Ce fonctionnement intégré avec des infirmiers et des assistants médicaux est cadré par des protocoles « maison », validés par l'ARS, ce dont se félicite la Dr Marie Ouairy, 36 ans. La généraliste, auparavant remplaçante en libéral, a rejoint le centre de Pierrelatte dès 2022. « Chaque infirmier a ses propres spécificités, explique la médecin. Nous pouvons leur déléguer de nombreuses tâches ».
De fait, l'infirmière Asalée, spécialisée dans la prise en charge des patients diabétiques, effectue « des consultations d'éducation thérapeutique sur l'alimentation ou le sevrage tabagique », témoigne la Dr Ouairy. Quant à l'IPA, elle accompagne les patients dans leur parcours de soins. « Pour un patient diabétique stabilisé, témoigne Céline Berges, le médecin n'a pas besoin de le revoir tous les trois ou six mois, puisque je me charge de faire le point sur les consultations obligatoires chez les spécialistes, de vérifier les bilans biologiques ou de renouveler les traitements ».
Régulation et soins non programmés
Face à l'afflux de patients sans médecin traitant (3 700 pour un territoire de 13 000 habitants), l'équipe a innové. Les infirmiers peuvent assurer en amont du médecin une première consultation grâce à des formulaires spécifiques pour chaque premier patient. « Le médecin effectue ensuite la consultation avec un dossier médical comportant déjà des informations hiérarchisées, c'est un gain de temps considérable », se félicite la Dr Ouairy.
Le centre de Pierrelatte a aussi créé des consultations d'urgence avec trois créneaux de deux à trois heures par semaine par médecin. Pour chaque demande transférée par le secrétariat, l'infirmière qui assure ces créneaux régule les appels. Si la demande doit être prise en charge dans la journée, c'est aussi une infirmière qui se charge de prendre les constantes et de réaliser des examens complémentaires. Le médecin se concentre sur l'examen clinique. « Je ne fais que de la médecine », commente la Dr Ouairy.
6 000 à 8 000 euros net pour 40 heures
L'autre innovation majeure concerne le mode de financement par capitation. Comme les autres sites, le centre de Pierrelatte perçoit de l'Assurance-maladie un forfait annuel par patient, défini en fonction de l’âge, du profil et des pathologies. « Une trentaine d’euros par an pour un jeune homme en bonne santé. Environ 400 euros par an pour une femme de 85 ans diabétique et insuffisante cardiaque par exemple », indique le groupe privé. Cette rémunération forfaitaire permet au centre de salarier son équipe et de dégager du temps pour la prévention et l’éducation thérapeutique, la prise en charge des pathologies chroniques, tout en réduisant la charge administrative.
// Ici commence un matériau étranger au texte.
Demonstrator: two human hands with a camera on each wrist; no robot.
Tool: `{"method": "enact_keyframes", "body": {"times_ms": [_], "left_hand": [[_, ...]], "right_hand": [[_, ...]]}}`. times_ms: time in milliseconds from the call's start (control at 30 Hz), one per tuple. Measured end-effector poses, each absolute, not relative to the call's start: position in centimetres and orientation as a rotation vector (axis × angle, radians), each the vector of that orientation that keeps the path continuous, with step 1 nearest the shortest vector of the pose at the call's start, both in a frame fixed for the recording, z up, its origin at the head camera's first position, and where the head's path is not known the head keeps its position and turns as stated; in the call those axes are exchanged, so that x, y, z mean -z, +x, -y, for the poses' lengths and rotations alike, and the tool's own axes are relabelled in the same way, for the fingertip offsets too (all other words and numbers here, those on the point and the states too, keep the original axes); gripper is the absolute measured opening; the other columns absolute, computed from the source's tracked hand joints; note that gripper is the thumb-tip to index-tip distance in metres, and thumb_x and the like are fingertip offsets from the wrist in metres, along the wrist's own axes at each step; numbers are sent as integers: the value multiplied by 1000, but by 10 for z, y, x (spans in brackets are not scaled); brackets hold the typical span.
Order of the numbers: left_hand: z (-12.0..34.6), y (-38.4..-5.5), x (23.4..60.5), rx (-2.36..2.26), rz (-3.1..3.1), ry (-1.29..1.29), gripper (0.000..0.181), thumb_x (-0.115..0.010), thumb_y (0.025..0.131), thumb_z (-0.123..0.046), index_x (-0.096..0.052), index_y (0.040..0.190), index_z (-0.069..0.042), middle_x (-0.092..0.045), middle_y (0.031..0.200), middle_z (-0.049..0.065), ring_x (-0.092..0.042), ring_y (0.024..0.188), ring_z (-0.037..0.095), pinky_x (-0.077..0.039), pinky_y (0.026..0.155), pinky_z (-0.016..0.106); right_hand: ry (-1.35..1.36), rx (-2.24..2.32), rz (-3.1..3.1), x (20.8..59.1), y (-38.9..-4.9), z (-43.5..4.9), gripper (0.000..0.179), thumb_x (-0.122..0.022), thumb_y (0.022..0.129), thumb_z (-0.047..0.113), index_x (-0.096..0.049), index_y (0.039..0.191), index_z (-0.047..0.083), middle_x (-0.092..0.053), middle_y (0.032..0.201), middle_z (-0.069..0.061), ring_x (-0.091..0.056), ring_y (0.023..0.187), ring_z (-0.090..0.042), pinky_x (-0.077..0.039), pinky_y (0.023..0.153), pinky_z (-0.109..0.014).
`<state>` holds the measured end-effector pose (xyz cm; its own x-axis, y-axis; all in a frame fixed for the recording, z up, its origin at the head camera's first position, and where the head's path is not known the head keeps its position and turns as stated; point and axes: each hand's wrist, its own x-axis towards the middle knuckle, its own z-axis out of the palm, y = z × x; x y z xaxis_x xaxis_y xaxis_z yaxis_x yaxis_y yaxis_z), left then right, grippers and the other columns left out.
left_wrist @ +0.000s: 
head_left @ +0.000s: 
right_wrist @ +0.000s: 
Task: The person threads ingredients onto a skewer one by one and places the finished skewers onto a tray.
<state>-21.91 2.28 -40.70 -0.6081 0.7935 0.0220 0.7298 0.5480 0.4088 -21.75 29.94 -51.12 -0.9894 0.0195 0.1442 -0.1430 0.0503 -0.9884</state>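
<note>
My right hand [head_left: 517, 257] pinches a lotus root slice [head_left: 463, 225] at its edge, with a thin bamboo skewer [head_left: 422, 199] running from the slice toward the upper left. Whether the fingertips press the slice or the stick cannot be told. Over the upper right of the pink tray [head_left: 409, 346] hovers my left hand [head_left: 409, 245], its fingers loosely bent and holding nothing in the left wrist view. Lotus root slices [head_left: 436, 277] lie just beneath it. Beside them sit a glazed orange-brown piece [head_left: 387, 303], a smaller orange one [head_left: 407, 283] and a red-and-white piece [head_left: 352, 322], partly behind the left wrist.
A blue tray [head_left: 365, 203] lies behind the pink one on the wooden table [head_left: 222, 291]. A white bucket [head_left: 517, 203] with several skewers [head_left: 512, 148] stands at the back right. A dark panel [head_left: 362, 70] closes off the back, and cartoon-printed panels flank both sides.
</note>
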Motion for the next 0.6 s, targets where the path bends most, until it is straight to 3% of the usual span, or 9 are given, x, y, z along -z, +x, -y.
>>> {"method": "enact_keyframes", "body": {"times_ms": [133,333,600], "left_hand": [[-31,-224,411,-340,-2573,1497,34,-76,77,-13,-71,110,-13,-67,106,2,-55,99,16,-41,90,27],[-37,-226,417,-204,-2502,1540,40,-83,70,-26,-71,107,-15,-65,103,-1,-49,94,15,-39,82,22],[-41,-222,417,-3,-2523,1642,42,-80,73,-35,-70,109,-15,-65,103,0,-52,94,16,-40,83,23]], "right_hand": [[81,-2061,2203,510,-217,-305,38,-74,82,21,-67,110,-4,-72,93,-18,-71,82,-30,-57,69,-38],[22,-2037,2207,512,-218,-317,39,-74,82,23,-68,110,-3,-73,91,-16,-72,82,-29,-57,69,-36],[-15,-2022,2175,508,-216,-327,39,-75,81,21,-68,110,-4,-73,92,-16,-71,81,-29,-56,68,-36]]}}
De l'avis des intéressés, ce modèle intégré et forfaitisé contribue à améliorer les conditions d’exercice dans ces zones déficitaires. Les généralistes des centres urbains sont rémunérés 6 000 euros net par mois et ceux en zones rurales de 7 000 à 8 000 euros pour 40 heures de travail par semaine. Le groupe Ramsay reconnaît prendre un risque en finançant ces centres à perte pour l'instant. Mais, assure François Demesmay, « on veut démontrer que ces centres sont pérennes et permettent d'impulser une nouvelle façon de travailler ».